Le jugement sera donc confirmé en ce qu'il a débouté M. NE. de sa demande en paiement d'une indemnité de licenciement ; cependant, la faute grave ne peut être retenue, dès lors qu'aucune des défaillances reprochées à M. NE. n'a remis en cause la sûreté des automobiles et, partant, la sécurité de leurs conducteurs.

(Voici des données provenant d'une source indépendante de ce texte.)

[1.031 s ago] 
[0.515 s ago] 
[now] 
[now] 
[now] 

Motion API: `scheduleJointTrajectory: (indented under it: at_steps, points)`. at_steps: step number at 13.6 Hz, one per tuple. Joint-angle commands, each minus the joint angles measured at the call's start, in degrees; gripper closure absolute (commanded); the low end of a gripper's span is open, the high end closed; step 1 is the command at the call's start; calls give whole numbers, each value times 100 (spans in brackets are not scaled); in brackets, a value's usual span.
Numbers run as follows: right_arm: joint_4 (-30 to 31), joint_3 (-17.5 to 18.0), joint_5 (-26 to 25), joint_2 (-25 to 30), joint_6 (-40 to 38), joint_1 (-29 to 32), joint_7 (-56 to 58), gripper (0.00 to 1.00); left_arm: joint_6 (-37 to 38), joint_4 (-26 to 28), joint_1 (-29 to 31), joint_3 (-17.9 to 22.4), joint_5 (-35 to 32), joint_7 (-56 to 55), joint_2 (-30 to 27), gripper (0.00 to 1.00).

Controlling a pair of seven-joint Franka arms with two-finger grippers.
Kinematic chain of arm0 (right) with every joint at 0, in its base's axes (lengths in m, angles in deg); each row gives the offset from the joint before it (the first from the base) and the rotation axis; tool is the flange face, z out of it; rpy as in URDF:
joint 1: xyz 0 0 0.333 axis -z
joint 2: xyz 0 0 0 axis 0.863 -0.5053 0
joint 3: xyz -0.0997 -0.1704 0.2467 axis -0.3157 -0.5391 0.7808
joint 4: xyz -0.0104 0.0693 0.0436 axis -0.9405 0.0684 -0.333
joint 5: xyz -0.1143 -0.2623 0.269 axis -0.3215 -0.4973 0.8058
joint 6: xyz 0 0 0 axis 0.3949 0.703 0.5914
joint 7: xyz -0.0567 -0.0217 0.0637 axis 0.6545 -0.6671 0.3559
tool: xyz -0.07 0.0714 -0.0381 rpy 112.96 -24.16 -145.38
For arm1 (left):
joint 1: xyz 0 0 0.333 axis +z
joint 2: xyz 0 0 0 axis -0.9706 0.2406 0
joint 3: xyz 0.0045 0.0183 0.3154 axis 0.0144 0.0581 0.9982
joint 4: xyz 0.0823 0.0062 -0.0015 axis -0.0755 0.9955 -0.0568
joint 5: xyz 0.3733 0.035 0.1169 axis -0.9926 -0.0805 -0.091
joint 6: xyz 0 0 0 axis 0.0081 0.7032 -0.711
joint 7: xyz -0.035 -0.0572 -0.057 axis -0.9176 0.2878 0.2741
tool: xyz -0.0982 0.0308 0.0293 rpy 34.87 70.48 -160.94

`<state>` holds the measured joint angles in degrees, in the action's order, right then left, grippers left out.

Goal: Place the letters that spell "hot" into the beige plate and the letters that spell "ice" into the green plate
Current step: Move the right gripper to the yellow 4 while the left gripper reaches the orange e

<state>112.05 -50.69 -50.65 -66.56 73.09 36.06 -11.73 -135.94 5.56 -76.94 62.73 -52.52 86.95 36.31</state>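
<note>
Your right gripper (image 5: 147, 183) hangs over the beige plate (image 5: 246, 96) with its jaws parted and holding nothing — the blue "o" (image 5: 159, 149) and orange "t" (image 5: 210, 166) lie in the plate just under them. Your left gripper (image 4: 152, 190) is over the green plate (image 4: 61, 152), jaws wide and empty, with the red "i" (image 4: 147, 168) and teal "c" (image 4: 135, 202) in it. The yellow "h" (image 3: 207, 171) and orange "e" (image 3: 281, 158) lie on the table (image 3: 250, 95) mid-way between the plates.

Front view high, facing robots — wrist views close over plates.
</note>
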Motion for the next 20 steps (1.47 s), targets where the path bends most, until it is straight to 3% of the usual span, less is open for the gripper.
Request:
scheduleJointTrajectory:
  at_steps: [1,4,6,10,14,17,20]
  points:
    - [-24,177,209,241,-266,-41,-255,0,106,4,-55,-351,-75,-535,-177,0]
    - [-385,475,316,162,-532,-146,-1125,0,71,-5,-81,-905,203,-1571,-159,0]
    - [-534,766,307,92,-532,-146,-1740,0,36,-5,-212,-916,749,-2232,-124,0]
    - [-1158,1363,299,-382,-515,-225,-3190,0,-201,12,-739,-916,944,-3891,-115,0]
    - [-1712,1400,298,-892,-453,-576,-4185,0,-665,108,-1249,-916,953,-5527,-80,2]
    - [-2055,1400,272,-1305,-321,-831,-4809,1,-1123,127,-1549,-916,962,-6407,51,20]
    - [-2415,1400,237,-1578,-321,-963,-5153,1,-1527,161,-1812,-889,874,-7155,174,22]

Il y a lieu de débouter M. NE. de sa demande en paiement de dommages et intérêts dès lors qu'il n'établit pas qu'il a subi des mutations intempestives d'un établissement à l'autre, qu'il ne prouve pas non plus avoir fait l'objet de dénigrement de la part de son employeur ni que celui-ci ait tout mis en œuvre pour l'empêcher de travailler dans des conditions normales, que le recours erroné par l'employeur au licenciement pour faute grave au lieu de la faute simple ne constitue pas en soi un agissement fautif, que le choix de la faute grave n'apparaît pas en l'espèce avoir été guidé par la volonté de blesser le salarié, ni par l'intention de lui nuire ; qu'il ne résulte d'aucune pièce que la procédure de licenciement ait été mise en œuvre de façon brutale ou vexatoire.


Motifs🔗

COUR D'APPEL

R.

ARRÊT DU 29 SEPTEMBRE 2017

En la cause de :

- Monsieur g. CA., exerçant le commerce sous l'enseigne ETABLISSEMENTS CA. / MONTE-CARLO MOTORS, dont le siège social est sis X1 à MONACO ;

Ayant élu domicile en l'Étude de Maître Déborah LORENZI-MARTARELLO, avocat-défenseur près la Cour d'Appel de Monaco, et plaidant par Maître Emmanuel VOISIN-MONCHO, avocat au Barreau de Grasse ;

APPELANT,

d'une part,

contre :

- Monsieur j-m. NE., mécanicien automobile, demeurant X2 à (06670) LEVENS ;

Ayant élu domicile en l'Étude de Maître Joëlle PASTOR-BENSA, avocat-défenseur près la Cour d'Appel de Monaco, et plaidant par Maître Aurélie SOUSTELLE, avocat au Barreau de Nice ;

INTIMÉ,

d'autre part,

LA COUR,

Vu le jugement rendu par le Tribunal du Travail, le 24 novembre 2016 ;

Vu l'exploit d'appel et d'assignation du ministère de Maître Claire NOTARI, huissier, en date du 10 janvier 2017 (enrôlé sous le numéro 2017/000075) ;

Vu les conclusions déposées les 7 mars 2017 et 13 juin 2017 par Maître Joëlle PASTOR-BENSA, avocat-défenseur, au nom de j-m. NE. ;

Vu les conclusions déposées le 2 mai 2017 par Maître Déborah LORENZI-MARTARELLO, avocat-défenseur, au nom de g. CA. ;

À l'audience du 20 juin 2017, ouï les conseils des parties en leurs plaidoiries ;

Après en avoir délibéré conformément à la loi ;

La Cour statue sur l'appel relevé par g. CA. à l'encontre d'un jugement du Tribunal du Travail du 24 novembre 2016.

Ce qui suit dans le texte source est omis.